The original mix is pretty awful but subsequent editions definitely are an improvement, specifically the Definitive Edition remaster that came out in '94 and the surround sound remix from '07 (not the 07 stereo mix though, it's bad in a completely different way). IMHO, the big cool defining sound of this album would have to be the unique guitar tone Mike Rutherford was playing with. He used a guitar with special hexaphonic pickups. This separated the signal from each string of the guitar into different lines complete with a big beefy audio jack on the instrument in lieu of the standard 1/4" jack.
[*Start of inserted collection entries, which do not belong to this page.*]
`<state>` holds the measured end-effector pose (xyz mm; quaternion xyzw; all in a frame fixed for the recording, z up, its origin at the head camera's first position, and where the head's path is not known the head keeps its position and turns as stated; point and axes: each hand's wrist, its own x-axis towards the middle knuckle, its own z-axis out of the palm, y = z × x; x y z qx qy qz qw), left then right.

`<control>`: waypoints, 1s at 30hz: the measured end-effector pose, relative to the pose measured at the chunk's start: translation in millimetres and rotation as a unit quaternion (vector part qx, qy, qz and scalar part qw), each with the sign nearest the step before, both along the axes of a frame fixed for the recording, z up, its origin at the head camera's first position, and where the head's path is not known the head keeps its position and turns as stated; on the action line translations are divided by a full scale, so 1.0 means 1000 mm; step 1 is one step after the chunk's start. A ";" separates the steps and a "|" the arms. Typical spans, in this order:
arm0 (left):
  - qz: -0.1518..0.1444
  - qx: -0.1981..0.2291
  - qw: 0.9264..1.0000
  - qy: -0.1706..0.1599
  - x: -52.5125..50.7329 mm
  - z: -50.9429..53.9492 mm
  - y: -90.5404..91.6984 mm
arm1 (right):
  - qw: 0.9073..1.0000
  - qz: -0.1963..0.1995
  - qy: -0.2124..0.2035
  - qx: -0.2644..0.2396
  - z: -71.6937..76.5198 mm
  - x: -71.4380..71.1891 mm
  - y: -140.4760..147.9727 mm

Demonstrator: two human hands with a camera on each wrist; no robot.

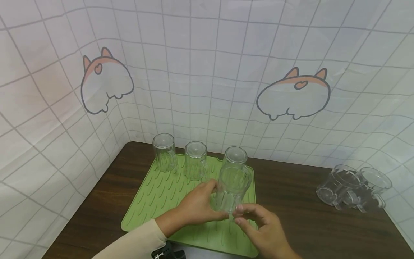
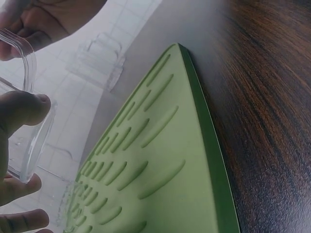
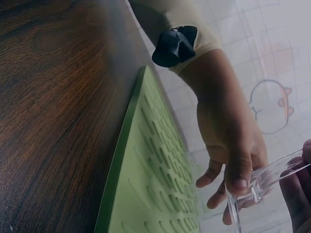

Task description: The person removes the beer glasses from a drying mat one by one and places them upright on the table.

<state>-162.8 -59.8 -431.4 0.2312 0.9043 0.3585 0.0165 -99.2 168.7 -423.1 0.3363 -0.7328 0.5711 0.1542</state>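
Note:
A clear glass mug (image 1: 233, 183) is held above the green mat (image 1: 158, 201). My left hand (image 1: 197, 207) grips its lower part, with the thumb on the near side in the left wrist view. The fingertips of my right hand (image 1: 263, 226) pinch the mug's handle (image 3: 286, 167) from the right. Behind the held mug, another mug (image 1: 236, 155) stands upside down on the mat. Two more inverted mugs, one in the middle (image 1: 195, 162) and one at the left (image 1: 165, 153), stand along the mat's back edge.
Two clear mugs (image 1: 337, 183) (image 1: 373, 183) stand close together at the right of the dark wooden table (image 1: 291, 201). A white gridded curtain (image 1: 200, 72) surrounds the table's back and sides.

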 end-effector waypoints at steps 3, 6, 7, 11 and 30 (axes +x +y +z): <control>-0.002 0.002 1.000 0.003 0.000 0.000 0.001 | 1.000 -0.009 0.009 0.008 -0.001 0.000 0.000; -0.002 -0.001 1.000 0.006 0.001 -0.001 0.001 | 1.000 -0.014 0.009 0.015 -0.002 0.001 0.000; -0.002 -0.002 1.000 0.007 0.001 -0.001 0.001 | 1.000 -0.013 0.010 0.015 -0.003 0.001 0.000; -0.002 -0.007 1.000 0.013 0.001 -0.001 0.002 | 1.000 -0.002 0.022 0.008 -0.004 0.000 -0.001; -0.020 -0.018 0.999 0.018 0.005 0.003 -0.002 | 0.999 0.001 0.040 0.020 -0.001 -0.002 0.006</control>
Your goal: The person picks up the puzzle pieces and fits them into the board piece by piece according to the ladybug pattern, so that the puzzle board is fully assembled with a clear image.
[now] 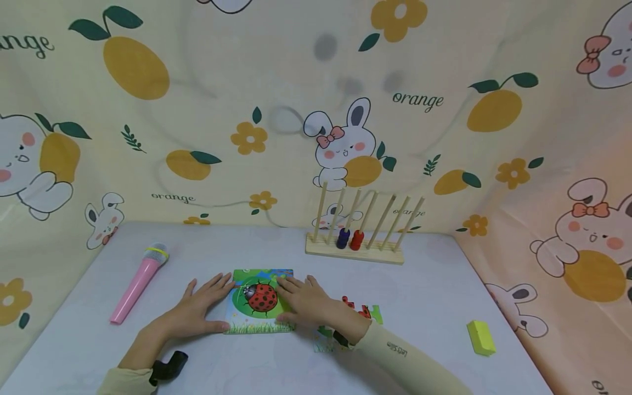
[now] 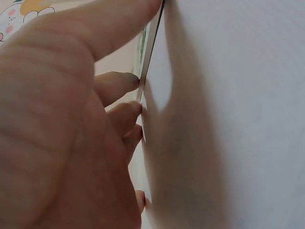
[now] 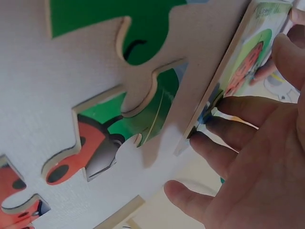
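A flat ladybug puzzle board (image 1: 259, 321) lies on the table between both hands. My left hand (image 1: 195, 315) touches its left edge with spread, fairly straight fingers, the thumb near the lower left corner. Along the right side, my right hand (image 1: 311, 302) rests its extended fingertips and thumb on the board. In the left wrist view, the thumb and fingertips meet the board's thin edge (image 2: 151, 47). Loose puzzle pieces (image 3: 128, 129) with green and red-spotted parts lie beside the board, partly hidden under the right forearm in the head view.
A pink toy microphone (image 1: 140, 280) lies at the left. Behind stands a wooden peg rack (image 1: 355, 252) with blue and red beads on two pegs. A yellow-green block (image 1: 480, 337) sits near the table's right edge. A patterned cloth (image 1: 276, 186) hangs behind.
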The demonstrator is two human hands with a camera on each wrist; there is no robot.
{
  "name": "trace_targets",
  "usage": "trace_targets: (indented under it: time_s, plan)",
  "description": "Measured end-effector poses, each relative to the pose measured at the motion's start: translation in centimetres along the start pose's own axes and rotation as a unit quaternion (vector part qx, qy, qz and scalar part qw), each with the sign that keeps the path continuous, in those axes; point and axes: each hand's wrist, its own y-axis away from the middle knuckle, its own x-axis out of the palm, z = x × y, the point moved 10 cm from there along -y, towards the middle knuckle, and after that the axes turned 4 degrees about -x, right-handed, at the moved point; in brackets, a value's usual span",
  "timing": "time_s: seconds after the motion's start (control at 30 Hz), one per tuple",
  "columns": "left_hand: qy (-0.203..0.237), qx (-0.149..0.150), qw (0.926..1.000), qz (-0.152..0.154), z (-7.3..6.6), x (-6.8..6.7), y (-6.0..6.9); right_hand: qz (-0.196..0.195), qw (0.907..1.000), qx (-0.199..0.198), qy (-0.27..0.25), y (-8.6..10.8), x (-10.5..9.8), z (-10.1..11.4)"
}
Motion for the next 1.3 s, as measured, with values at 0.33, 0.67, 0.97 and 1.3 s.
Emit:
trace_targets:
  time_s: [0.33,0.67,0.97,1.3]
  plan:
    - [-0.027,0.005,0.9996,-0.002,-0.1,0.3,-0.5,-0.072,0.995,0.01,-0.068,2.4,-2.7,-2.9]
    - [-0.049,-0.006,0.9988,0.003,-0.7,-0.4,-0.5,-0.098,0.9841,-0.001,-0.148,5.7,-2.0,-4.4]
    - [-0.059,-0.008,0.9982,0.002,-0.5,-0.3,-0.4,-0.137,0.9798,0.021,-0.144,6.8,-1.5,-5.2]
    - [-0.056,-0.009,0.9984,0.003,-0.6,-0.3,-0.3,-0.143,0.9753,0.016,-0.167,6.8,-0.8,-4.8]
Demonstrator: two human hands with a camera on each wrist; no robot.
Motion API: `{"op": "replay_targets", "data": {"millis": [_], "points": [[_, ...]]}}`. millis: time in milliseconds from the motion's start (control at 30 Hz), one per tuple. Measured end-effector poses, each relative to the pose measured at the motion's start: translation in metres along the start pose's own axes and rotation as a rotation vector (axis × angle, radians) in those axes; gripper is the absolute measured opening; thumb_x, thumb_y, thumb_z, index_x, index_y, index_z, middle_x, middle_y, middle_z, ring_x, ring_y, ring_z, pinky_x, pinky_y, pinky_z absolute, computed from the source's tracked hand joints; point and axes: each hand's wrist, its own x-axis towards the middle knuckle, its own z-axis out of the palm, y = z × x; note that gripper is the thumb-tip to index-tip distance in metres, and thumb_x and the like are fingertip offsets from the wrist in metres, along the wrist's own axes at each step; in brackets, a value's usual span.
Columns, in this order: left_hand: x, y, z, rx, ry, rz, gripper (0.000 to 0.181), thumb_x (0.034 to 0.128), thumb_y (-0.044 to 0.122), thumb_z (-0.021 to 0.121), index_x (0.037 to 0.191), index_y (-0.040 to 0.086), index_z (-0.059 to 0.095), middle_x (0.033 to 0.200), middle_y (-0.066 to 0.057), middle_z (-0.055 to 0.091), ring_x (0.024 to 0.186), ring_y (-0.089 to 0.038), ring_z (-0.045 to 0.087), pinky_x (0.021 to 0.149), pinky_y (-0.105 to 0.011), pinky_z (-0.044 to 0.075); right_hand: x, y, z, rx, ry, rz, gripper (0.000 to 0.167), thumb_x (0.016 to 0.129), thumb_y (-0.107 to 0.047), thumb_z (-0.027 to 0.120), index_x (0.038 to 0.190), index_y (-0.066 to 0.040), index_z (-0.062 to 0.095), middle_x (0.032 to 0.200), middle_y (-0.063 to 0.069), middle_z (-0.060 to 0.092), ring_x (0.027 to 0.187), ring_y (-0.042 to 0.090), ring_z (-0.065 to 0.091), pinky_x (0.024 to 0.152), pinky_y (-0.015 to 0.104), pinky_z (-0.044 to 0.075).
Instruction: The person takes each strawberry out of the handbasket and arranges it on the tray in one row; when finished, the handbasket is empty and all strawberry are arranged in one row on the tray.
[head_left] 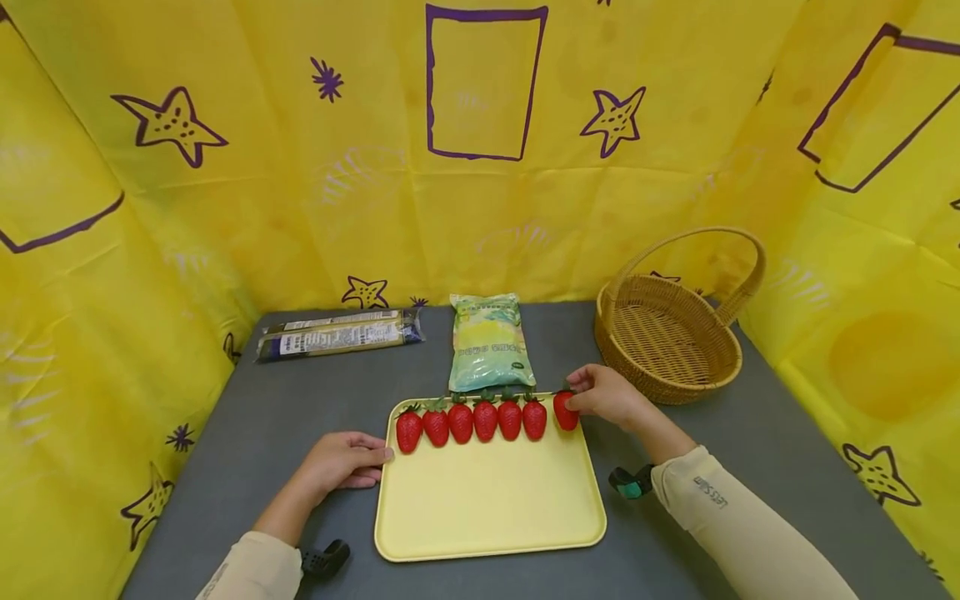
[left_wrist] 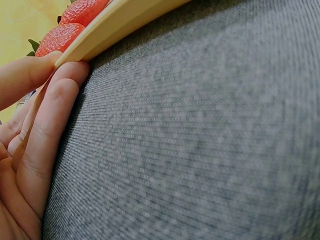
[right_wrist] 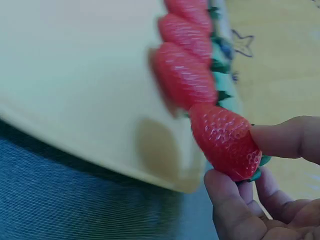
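A pale yellow tray (head_left: 487, 500) lies on the grey table, with several red strawberries (head_left: 484, 420) in a row along its far edge, green leaves pointing away. My right hand (head_left: 611, 397) pinches one more strawberry (right_wrist: 225, 142) between thumb and fingers above the tray's far right corner; its shadow falls on the tray in the right wrist view. At the tray's left edge my left hand (head_left: 341, 463) grips the rim, thumb on top and fingers beneath, as the left wrist view shows (left_wrist: 45, 110).
A green and yellow packet (head_left: 491, 342) lies just behind the tray. Long clear-wrapped packages (head_left: 341, 335) lie at the back left. A wicker basket (head_left: 667, 333) with a tall handle stands at the back right. Yellow patterned cloth (head_left: 480, 217) closes off the back and sides.
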Motion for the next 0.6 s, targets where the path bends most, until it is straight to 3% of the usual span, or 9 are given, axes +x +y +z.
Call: {"op": "replay_targets", "data": {"millis": [100,267,600], "points": [[-0.001,0.0,0.0,0.003,0.004,0.004,0.046,0.0788,0.028,0.085,0.11,-0.002,0.069,0.086,-0.01,0.071,0.071,-0.023,0.07,0.065,-0.035,0.06,0.005,0.006,0.01,-0.119,0.067,-0.006,0.041,0.08,-0.001,0.074,0.116,0.006,0.054,0.104,0.016,0.057,0.089,0.026,0.058,0.075,0.039,0.056],[-0.001,0.003,0.0,0.014,0.006,0.005,0.046,0.0794,0.028,0.084,0.11,-0.003,0.068,0.086,-0.01,0.071,0.071,-0.023,0.07,0.064,-0.035,0.06,0.008,0.011,0.018,-0.306,0.112,-0.03,0.034,0.079,-0.007,0.077,0.109,-0.002,0.061,0.097,0.009,0.061,0.087,0.024,0.057,0.069,0.035,0.051],[0.001,0.001,0.001,0.006,0.013,-0.011,0.045,0.0792,0.027,0.084,0.11,-0.002,0.069,0.085,-0.01,0.071,0.07,-0.023,0.07,0.063,-0.035,0.06,0.007,0.012,0.023,-0.488,0.165,-0.058,0.02,0.081,-0.008,0.074,0.098,-0.007,0.065,0.085,0.003,0.061,0.077,0.02,0.056,0.064,0.034,0.049]]}}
Each of the 6 signals got it's own preamp, distortion, and panning. Makes for a very unique sound. Want to hear a Genesis album with bad production? Go listen to the original mix of Nursery Cryme lol


Nunjabuziness

Honestly as a big Genesis fan who isn’t as into the other two, I think Journey probably takes it. I don’t think the trio really started working together until Duke.


Timothee-Chalimothee

Infinity was pretty solid.


danarbok

Yes had Tormato, if that means anything. The songs are shorter, there was even a minor hit on it in Don’t Kill the Whale.


tytymctylerson

Was Chicago poppy by this point?


AshlandJackson

Chicago was making DISCO by this point.


tytymctylerson

Oh right, street sounds swirling in my mi-i-i-nd That songs the shit though


AnswerGuy301

"If You Leave Me Now," the beginning of Chicago-as-Cetera-centric soft rock juggernaut, was '76.


EndlessTrashposter

They had already fully embraced their soft rock sound by the time 1978. Tragically, Chicago was going through changes of their own that year after Terry Kath died.


HetTheTable

Not prog tho


OpabiniaGlasses

There were very jazz fusion early on. Different from prog but in the same area code in terms of sounds.